• What needs to be done
Would you return the lines that run from the start of the data below to the line with "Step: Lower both", both included, exactly as written and without pictures?

• Provided data
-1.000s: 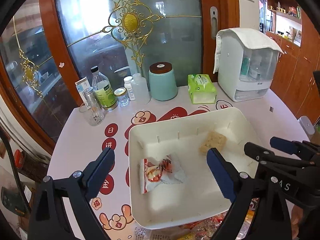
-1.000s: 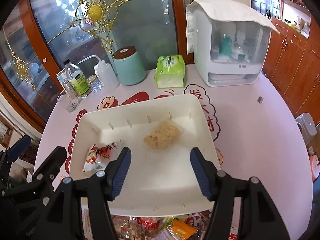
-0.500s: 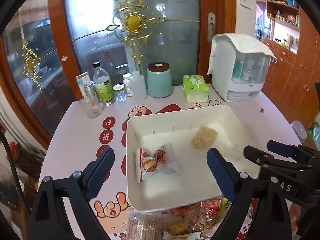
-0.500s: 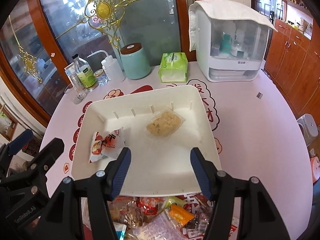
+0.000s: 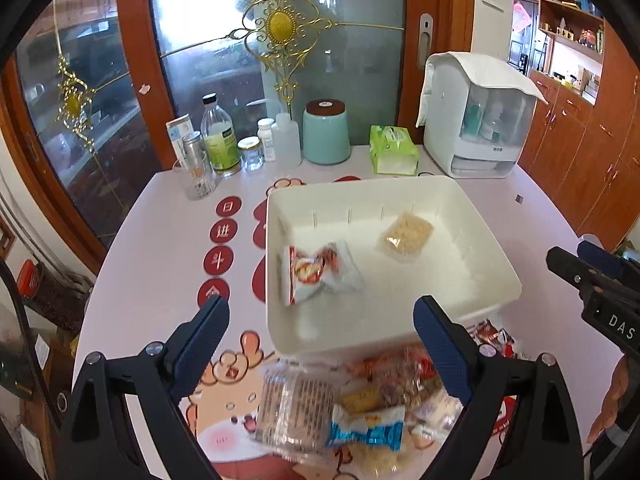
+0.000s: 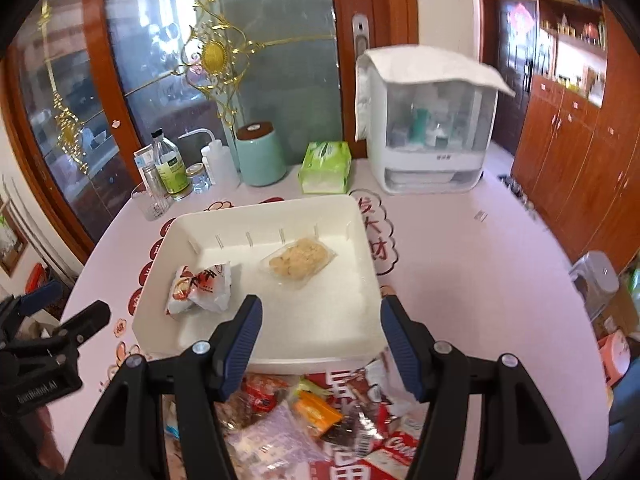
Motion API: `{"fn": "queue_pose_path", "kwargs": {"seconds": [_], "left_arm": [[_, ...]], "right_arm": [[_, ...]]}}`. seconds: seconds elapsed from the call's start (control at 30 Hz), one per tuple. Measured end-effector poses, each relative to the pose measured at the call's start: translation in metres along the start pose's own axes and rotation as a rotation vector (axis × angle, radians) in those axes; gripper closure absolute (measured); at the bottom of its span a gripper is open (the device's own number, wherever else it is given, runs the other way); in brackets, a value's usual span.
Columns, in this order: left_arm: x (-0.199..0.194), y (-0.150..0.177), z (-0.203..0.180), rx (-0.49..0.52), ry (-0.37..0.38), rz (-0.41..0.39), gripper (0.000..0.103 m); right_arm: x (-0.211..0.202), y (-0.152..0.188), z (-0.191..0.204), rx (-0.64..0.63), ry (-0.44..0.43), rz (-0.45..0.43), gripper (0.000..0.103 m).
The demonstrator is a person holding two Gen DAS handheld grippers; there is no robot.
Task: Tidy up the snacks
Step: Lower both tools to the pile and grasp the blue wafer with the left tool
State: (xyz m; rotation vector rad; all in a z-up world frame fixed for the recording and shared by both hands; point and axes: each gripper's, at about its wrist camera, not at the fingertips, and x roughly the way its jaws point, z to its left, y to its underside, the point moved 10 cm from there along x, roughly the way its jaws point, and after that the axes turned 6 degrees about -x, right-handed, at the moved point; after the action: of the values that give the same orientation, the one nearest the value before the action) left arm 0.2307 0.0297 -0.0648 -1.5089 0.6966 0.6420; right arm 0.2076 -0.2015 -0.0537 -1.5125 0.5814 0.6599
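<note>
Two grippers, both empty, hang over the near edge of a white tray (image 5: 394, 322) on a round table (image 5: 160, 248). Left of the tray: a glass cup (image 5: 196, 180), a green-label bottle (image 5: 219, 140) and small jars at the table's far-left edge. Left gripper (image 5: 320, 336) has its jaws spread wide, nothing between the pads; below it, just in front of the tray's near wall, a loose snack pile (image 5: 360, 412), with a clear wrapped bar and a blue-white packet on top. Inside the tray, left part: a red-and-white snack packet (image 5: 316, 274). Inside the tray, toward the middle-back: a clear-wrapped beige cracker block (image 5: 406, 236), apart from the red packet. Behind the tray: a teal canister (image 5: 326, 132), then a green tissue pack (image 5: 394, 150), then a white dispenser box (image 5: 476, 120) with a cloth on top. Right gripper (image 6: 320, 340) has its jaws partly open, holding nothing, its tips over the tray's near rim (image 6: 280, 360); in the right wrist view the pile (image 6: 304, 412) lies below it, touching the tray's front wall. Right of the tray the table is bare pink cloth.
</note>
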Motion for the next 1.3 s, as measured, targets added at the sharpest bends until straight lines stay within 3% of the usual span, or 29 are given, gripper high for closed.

• Task output
-1.000s: 
-1.000s: 
-0.500s: 
-0.500s: 
+0.000s: 
+0.000s: 
Motion API: `{"fn": "queue_pose_path", "kwargs": {"seconds": [_], "left_arm": [[_, ...]], "right_arm": [[_, ...]]}}`. seconds: seconds elapsed from the call's start (control at 30 Hz), one per tuple. Measured end-effector poses, each relative to the pose measured at the call's start: translation in metres along the start pose's own axes and rotation as a rotation vector (axis × angle, radians) in those axes; gripper closure absolute (measured); at the bottom of its span a gripper is open (the device's own number, wherever else it is given, runs the other way); in brackets, a value's usual span.
Columns, in this order: left_arm: x (-0.199..0.194), y (-0.150..0.177), z (-0.203..0.180), rx (-0.49..0.52), ry (-0.37..0.38), rz (-0.41..0.39), gripper (0.000..0.103 m); right_arm: x (-0.211..0.202), y (-0.152..0.188), z (-0.191..0.204), rx (-0.64..0.63), ry (-0.44..0.43), rz (-0.45..0.43), gripper (0.000..0.103 m).
The demonstrator is a person holding two Gen DAS handheld grippers; there is no robot.
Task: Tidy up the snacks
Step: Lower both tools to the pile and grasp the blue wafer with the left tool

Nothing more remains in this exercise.